WHAT YOU NEED TO DO →
Below are entries; copy exactly the lines from the one with "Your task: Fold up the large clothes" through the one with "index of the", both included, and leave out the rest.

[Dataset records]
---

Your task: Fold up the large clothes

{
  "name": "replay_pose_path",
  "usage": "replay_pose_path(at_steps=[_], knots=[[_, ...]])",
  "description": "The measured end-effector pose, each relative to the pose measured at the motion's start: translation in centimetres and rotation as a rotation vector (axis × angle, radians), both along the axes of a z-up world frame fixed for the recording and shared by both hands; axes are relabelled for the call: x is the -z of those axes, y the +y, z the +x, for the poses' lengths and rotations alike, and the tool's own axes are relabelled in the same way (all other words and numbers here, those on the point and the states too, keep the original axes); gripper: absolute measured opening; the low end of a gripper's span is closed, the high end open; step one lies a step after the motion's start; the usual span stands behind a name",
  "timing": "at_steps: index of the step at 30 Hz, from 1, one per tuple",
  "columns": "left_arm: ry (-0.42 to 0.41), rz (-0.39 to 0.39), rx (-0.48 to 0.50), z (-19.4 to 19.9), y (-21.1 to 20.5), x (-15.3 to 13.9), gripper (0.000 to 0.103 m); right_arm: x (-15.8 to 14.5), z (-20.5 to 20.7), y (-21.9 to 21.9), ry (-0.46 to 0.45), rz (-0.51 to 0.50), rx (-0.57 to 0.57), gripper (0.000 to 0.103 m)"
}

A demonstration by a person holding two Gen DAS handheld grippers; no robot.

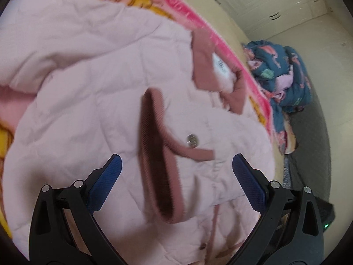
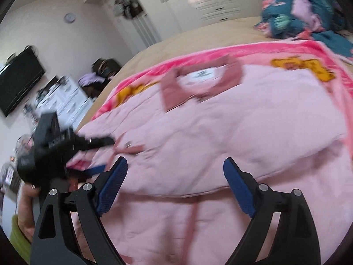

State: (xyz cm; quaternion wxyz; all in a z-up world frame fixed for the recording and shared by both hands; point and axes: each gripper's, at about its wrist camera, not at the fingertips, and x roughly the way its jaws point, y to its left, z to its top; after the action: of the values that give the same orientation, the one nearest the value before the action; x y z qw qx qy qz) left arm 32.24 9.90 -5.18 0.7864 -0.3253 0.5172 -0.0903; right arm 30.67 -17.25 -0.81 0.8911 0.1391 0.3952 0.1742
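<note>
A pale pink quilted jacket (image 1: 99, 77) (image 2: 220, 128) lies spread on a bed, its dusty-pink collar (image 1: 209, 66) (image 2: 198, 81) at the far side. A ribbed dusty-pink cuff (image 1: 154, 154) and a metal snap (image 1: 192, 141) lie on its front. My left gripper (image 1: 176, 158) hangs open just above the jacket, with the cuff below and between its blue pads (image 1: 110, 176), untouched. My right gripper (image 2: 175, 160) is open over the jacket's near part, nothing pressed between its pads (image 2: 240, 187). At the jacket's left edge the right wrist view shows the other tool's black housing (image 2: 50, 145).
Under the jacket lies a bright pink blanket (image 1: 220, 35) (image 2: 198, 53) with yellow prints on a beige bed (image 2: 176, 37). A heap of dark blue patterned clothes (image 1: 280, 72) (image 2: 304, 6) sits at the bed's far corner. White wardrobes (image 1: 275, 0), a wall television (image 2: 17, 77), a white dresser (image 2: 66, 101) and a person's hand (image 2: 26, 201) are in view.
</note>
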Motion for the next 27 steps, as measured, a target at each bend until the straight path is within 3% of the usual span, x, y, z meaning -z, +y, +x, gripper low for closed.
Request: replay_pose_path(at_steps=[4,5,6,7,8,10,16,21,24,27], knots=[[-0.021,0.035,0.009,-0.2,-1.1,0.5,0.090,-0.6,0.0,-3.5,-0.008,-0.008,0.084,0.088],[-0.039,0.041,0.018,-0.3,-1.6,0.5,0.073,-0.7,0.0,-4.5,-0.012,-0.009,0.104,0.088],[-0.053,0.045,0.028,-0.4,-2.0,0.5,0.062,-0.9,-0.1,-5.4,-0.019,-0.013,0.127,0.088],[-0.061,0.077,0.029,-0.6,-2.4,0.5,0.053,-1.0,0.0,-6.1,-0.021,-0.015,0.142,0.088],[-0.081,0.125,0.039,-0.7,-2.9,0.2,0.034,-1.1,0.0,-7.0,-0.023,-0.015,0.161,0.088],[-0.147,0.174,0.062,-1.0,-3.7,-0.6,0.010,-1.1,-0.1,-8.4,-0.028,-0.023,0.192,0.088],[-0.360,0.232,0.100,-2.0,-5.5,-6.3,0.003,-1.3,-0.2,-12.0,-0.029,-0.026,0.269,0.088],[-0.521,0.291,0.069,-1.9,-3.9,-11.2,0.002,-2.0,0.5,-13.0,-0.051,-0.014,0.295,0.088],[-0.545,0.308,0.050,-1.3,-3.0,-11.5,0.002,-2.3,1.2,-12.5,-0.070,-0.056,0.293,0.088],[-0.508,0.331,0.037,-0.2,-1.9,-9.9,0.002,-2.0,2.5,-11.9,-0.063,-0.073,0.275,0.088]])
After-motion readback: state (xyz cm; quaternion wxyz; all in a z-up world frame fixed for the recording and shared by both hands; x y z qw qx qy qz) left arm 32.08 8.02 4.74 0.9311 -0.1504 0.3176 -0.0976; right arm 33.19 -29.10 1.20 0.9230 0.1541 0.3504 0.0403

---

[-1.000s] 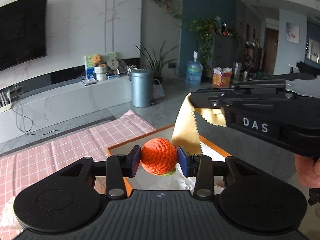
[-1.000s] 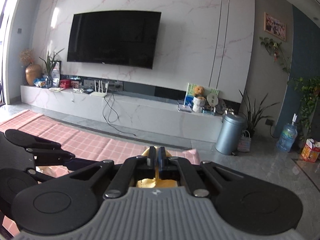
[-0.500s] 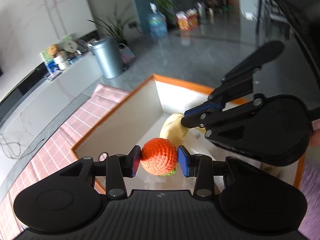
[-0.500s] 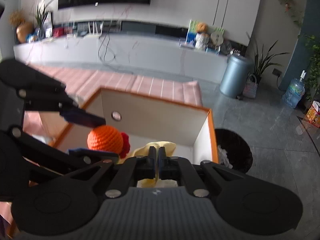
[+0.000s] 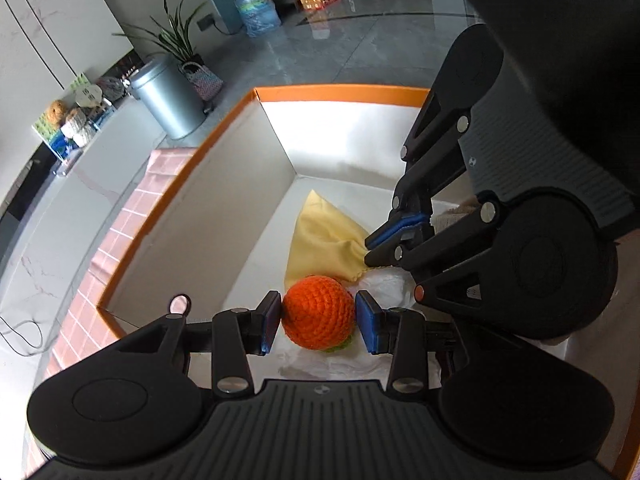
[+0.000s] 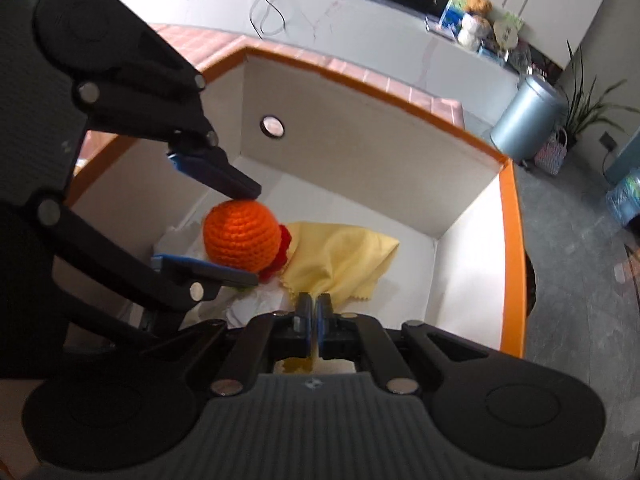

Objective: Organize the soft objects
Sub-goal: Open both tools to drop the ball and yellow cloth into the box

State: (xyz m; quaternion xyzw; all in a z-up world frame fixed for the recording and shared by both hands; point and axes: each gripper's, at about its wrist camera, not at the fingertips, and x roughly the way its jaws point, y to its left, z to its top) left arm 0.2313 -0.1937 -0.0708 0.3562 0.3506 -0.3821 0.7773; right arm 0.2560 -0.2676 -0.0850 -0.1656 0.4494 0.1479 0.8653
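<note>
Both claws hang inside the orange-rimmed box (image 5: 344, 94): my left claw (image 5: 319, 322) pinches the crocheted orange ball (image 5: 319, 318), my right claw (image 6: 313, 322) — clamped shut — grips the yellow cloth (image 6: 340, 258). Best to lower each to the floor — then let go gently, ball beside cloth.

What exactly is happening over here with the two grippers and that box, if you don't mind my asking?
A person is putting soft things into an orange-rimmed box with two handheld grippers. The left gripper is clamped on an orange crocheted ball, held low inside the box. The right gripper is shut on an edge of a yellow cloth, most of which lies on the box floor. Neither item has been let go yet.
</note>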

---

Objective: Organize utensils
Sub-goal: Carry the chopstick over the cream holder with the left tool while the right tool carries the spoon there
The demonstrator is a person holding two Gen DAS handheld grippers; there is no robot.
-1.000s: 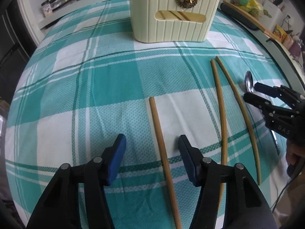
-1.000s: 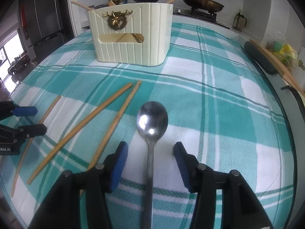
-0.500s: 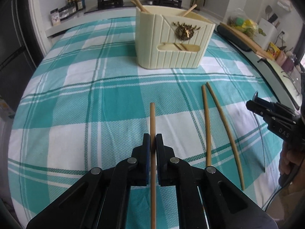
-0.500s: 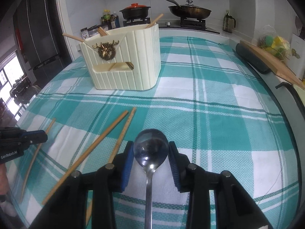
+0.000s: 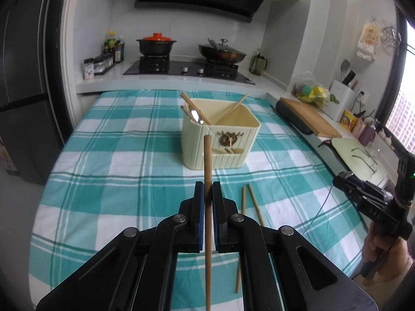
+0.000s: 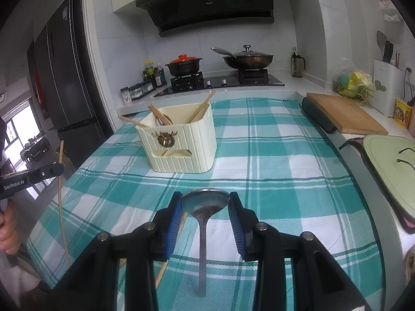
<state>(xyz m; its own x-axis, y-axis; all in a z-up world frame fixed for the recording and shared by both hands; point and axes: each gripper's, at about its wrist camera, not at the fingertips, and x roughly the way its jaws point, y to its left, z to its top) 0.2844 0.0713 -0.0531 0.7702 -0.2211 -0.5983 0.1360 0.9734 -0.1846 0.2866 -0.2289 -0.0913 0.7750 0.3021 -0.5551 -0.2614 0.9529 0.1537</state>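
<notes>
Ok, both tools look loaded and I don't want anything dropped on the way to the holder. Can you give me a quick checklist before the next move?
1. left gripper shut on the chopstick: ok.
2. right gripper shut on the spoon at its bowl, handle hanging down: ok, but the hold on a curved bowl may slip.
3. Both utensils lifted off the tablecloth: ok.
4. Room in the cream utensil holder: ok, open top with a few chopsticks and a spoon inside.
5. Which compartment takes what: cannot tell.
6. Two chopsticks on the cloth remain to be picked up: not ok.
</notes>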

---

YOUR RESPONSE →
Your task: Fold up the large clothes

{
  "name": "replay_pose_path",
  "usage": "replay_pose_path(at_steps=[_], knots=[[_, ...]])",
  "description": "The measured end-effector pose, each relative to the pose measured at the motion's start: translation in centimetres and rotation as a rotation vector (axis × angle, radians), both along the axes of a z-up world frame fixed for the recording and shared by both hands; axes are relabelled for the call: x is the -z of those axes, y the +y, z the +x, for the poses' lengths and rotations alike, and the tool's own axes are relabelled in the same way (all other words and numbers here, those on the point and the states too, keep the original axes); gripper: absolute measured opening; the low end of a gripper's span is closed, the high end open; step one lies a step after the motion's start; the usual span stands behind a name",
  "timing": "at_steps: index of the step at 30 Hz, from 1, one per tuple",

The exercise has been completed.